いずれも、著:スティーブ・ジャクソン / 絵:ジョン・ブランシュ / 訳:浅羽莢子

  1. シャムタンティの丘を越えて (The Shamutanti Hills)
    項目数 : 456 / 2003年 ISBN 4-7893-0130-3
  2. 魔の罠の都 (Kharé - Cityport of Traps)
    項目数 : 511 / 2003年 ISBN 4-7893-0131-1
  3. 七匹の大蛇 (The Seven Serpents)
    項目数 : 498 / 2004年 ISBN 4-7893-0132-X
  4. 諸王の冠 (The Crown of Kings)
    項目数 : 800 / 2005年 ISBN 4-7893-0133-8

グレイルクエスト[編集]

1985年に二見書房から翻訳出版されたアイルランド製ゲームブックの再刊。2巻以降は新訳になっている。全8巻。

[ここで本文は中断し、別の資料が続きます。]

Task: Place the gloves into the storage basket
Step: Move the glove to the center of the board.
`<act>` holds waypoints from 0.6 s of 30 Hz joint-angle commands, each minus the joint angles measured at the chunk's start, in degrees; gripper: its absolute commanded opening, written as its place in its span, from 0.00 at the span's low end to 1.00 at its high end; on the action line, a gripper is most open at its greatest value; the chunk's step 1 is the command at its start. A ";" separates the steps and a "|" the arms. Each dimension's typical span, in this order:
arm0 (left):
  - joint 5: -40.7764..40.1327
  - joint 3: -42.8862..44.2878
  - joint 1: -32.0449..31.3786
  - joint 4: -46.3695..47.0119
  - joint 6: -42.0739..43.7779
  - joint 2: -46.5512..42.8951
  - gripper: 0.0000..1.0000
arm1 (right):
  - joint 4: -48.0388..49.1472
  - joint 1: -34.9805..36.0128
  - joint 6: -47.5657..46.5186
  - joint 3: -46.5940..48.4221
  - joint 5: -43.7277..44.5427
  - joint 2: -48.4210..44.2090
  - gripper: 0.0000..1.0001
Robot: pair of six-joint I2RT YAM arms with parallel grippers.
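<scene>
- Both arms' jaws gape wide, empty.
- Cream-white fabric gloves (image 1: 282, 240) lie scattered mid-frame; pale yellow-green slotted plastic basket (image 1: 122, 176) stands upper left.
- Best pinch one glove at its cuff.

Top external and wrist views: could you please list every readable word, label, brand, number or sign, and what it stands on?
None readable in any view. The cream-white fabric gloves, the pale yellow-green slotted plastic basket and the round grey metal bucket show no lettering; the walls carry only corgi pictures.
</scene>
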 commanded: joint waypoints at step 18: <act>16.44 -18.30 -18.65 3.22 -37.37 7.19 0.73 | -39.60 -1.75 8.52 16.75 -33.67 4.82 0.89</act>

いずれも、著:ハービー・ブレナン / 絵・訳監修:フーゴ・ハル

  1. 暗黒城の魔術師 (The Castle of Darkness)
    訳 : 真崎義博 / 項目数 : 159 / 2004年 ISBN 4-7893-0141-9
  2. トラゴンの洞窟 (The Den of Dragons)
    訳 : 日向禅 / 項目数 : 173 / 2006年 ISBN 4-7893-0142-7
  3. 魔界の地下迷宮 (The Gate Way of Doom)
    訳 : 日向禅 / 項目数 : 201 / 2008年 ISBN 4-7893-0143-5
  4. 七つの奇怪群島 (Voyage of Terror)
    訳 : 日向禅 / 項目数 : 203 / 2011年 ISBN 978-4-7988-0144-5
  5. 魔獣王国の秘剣 (Kingdom of Horror)
    訳 : 日向禅 / 項目数 : 250 / 2012年 ISBN 978-4-7988-0145-2

ドルアーガの塔[編集]

1986年に東京創元社から出版された、ナムコのコンピュータゲーム『ドルアーガの塔』を原作とするゲームブックの改訂版。全3巻。

いずれも、著:鈴木直人 / 絵:虎井安夫

  1. 悪魔に魅せられし者
    項目数 : 500 / 2007年 ISBN 978-4-7893-0151-0
  2. 魔宮の勇者たち
    項目数 : 500 / 2008年 ISBN 978-4-7893-0152-7
  3. 魔界の滅亡
    項目数 : 790 / 2013年 ISBN 978-4-7988-0153-7

剣社通信[編集]

『パンタクル1.01』より各巻に付属する、折り込み情報紙。

作者対談、読者コーナー「剣歯虎の酒場」、イラストコーナー「剣画廊」、オリジナル迷路ゲーム「ラビリンストーリー」などを収録している。

2011年以降の作品には付属しない。